MS. NULAND: The – a U.S. ambassador is an ambassador to a country, is an ambassador to a people. In this case, Ambassador Ford is spending the bulk of his time talking to, working with, supporting, those Syrians who want a better future. He is open to working with the government, but the government doesn’t seem to be heeding our message or anybody else’s message in the international community.
With regard to what the United States is doing, we are endeavoring to do a number of things. First of all, to lead in the international community by example as we progressively tighten our own political and economic noose on the Asad regime, an escalation of our political posture with regard to his legitimacy, culminating in the President’s statement that he needs to step aside; the three rounds of sanctions, including the additional set of sanctions yesterday. We are working closely with all of our international partners – particularly our allies, those in the region – to encourage those with influence in Syria, those with trade ties, those with arms ties, to look carefully at what they can do also to tighten the noose.

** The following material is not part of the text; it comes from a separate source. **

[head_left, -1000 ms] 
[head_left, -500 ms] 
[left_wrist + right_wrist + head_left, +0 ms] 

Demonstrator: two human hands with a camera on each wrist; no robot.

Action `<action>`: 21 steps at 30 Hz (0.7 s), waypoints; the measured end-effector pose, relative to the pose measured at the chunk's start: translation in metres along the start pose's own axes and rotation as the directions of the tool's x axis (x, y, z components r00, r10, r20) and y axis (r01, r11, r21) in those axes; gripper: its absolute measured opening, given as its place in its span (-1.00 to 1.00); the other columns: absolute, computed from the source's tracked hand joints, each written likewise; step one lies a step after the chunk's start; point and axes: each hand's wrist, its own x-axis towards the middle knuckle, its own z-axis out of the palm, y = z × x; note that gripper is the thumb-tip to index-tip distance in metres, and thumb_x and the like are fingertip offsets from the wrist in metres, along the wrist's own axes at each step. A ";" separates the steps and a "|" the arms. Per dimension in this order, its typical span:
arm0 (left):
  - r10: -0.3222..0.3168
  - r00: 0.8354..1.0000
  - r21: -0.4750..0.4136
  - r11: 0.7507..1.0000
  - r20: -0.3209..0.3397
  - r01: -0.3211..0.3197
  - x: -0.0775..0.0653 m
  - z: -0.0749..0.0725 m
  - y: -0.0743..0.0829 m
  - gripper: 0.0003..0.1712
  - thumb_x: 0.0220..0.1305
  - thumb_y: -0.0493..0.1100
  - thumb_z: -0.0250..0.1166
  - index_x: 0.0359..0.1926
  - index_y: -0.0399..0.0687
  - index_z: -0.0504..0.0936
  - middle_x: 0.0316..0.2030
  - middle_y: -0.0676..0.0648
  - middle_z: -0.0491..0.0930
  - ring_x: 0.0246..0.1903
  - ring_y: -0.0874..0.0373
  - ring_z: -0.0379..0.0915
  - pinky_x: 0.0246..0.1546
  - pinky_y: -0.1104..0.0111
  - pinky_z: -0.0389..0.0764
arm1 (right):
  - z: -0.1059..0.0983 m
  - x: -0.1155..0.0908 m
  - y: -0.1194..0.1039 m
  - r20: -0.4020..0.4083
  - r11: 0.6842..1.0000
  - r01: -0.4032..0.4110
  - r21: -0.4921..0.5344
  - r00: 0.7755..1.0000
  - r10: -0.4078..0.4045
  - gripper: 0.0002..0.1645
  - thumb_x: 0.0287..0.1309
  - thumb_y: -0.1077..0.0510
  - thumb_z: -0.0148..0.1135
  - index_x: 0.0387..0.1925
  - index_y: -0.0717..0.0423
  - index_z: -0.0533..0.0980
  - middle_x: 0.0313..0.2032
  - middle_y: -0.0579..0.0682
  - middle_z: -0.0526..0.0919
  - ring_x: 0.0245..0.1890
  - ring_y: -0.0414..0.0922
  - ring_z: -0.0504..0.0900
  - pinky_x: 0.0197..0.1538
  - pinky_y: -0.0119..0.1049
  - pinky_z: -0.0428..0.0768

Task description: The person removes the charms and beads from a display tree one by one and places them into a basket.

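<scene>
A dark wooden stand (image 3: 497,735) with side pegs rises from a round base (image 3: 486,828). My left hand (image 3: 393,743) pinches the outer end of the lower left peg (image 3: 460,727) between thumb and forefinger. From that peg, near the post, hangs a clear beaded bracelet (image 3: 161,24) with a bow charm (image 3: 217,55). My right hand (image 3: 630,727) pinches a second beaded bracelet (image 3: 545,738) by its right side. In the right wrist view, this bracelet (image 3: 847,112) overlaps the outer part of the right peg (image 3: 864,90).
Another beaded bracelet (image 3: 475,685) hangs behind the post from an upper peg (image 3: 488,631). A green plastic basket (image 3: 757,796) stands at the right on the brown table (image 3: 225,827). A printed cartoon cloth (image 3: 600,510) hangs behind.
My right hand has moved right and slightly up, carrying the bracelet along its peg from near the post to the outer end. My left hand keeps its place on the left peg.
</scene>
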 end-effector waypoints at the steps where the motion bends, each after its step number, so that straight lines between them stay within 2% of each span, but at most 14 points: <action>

We’re gratified that the EU took some additional sanctions measures yesterday. They sanctioned 15 more individuals themselves and they expanded the list of sanctionable items and they’re continuing to work on their sanctions against Syrian crude imports. And we’re hopeful that there will be final action on that by the end of the week. That’s what the EU itself is saying. So we’re encouraging other countries to follow our lead, because we’ve got to make it hurt for this guy who is so violently oppressing his own.
QUESTION: A few days, weeks ago, you mentioned about the Indian ties with Syria. Are you satisfied? Have they cut the ties? Is – what is the latest you have?
MS. NULAND: The Secretary spoke to this a number of weeks ago, spoke to the fact that she would like to see India do more. I’ll leave it at that.
QUESTION: Some international organizations raised concerns about the Turkish Government’s approach to refugees coming from Syria, and they urged the Turkish Government to grant United Nations, for example, to full access to the camps and allow to Syrians to apply for refugee status via full protection, according to the international law. How do you see the approach of the Turkish Government this refugee problem?
MS. NULAND: Our understanding is that UNHCR has had access to the Turkish camps, and as has ICRC, that we have all made clear that if Turkey needs assistance from the United States or others, that we stand by to help. It’s obviously a national decision for Turkey with regard to whether it wants to grant a change of status for those people inside of Syria – inside of Turkey.
QUESTION: Different topic?
MS. NULAND: Yeah. Please.
QUESTION: On Sudan, I believe there is a USAID meeting on Sudan that was cancelled at the end of September. I’m just wondering if that has to do with the sort of reignited violence in southern Kordofan?
MS. NULAND: Do you know who the meeting was with whom – and whom – for whom?
QUESTION: I don’t have the details in front of me. I just know it was being hosted by USAID.
MS. NULAND: Okay. Why don’t you get us a little bit more and we’ll get you a response.
QUESTION: They were supposed to meet on Darfur.
MS. NULAND: Okay. I’m happy to – if you have more information, to get back to you.
MS. NULAND: Yeah.
QUESTION: Yes, ma’am. I’m told that the Palestinians are reworking their draft for going to the United Nations to state that they will have or they want a declared state on the ’67 borders based on negotiation, that these positions are arrived at through negotiations with Israel. Would that be acceptable to the United States?
MS. NULAND: Well, having not seen what particularly they’re working on, I can’t speak to the details. I think we’ve been extremely clear with Palestinian officials, and those discussions continue, that we want to see them come back to the negotiating table, we want to see Israel come back to the negotiating table, that we think that’s the right way to go here. So I can’t speak to specifically what you have on their intentions. But were it the case that they were preparing to come back to the table, that would be a good thing.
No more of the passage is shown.